The **theoretical** mean remains **3.5**.

---

## Key Takeaways

* **Discrete distributions** assign probabilities to countable outcomes (e.g., die faces).
* A **discrete uniform** distribution has equal probability for each outcome (fair die: each $=1/6$).
* The **expected value** (mean) summarizes the long-run average outcome (fair die: **3.5**).
* **Probability as area/sum** (discrete case): add bar heights (probabilities) over the outcomes in the event.
* **Changing probabilities** (e.g., moving mass from 2 to 3) shifts the expected value (from **3.5** to **\~3.667** here).
* **Sampling** shows randomness: small samples vary; larger samples better reflect the true distribution.
* **Law of Large Numbers**: with more data, the **sample mean** converges to the **theoretical mean**.


### Exercise
Creating a probability distribution
A new restaurant opened a few months ago, and the restaurant's management wants to optimize its seating space based on the size of the groups that come most often. On one night, there are 10 groups of people waiting to be seated at the restaurant, but instead of being called in the order they arrived, they will be called randomly. In this exercise, you'll investigate the probability of groups of different sizes getting picked first. Data on each of the ten groups is contained in the restaurant_groups DataFrame.

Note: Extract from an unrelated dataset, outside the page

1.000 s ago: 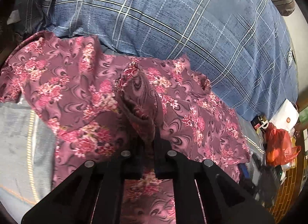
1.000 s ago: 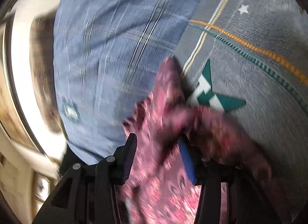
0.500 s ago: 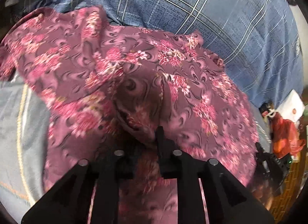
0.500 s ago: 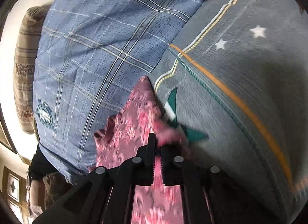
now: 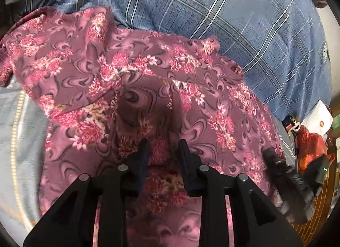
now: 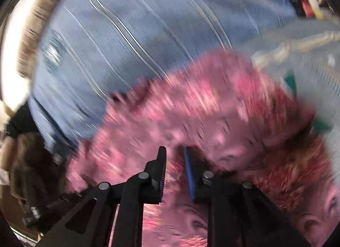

Remember that expected value can be calculated by multiplying each possible outcome with its corresponding probability and taking the sum. The restaurant_groups data is available. pandas is loaded as pd, numpy is loaded as np, and matplotlib.pyplot is loaded as plt.

Instructions 1/4

1. Create a histogram of the group_size column of restaurant_groups, setting bins to [2, 3, 4, 5, 6]. Remember to show the plot.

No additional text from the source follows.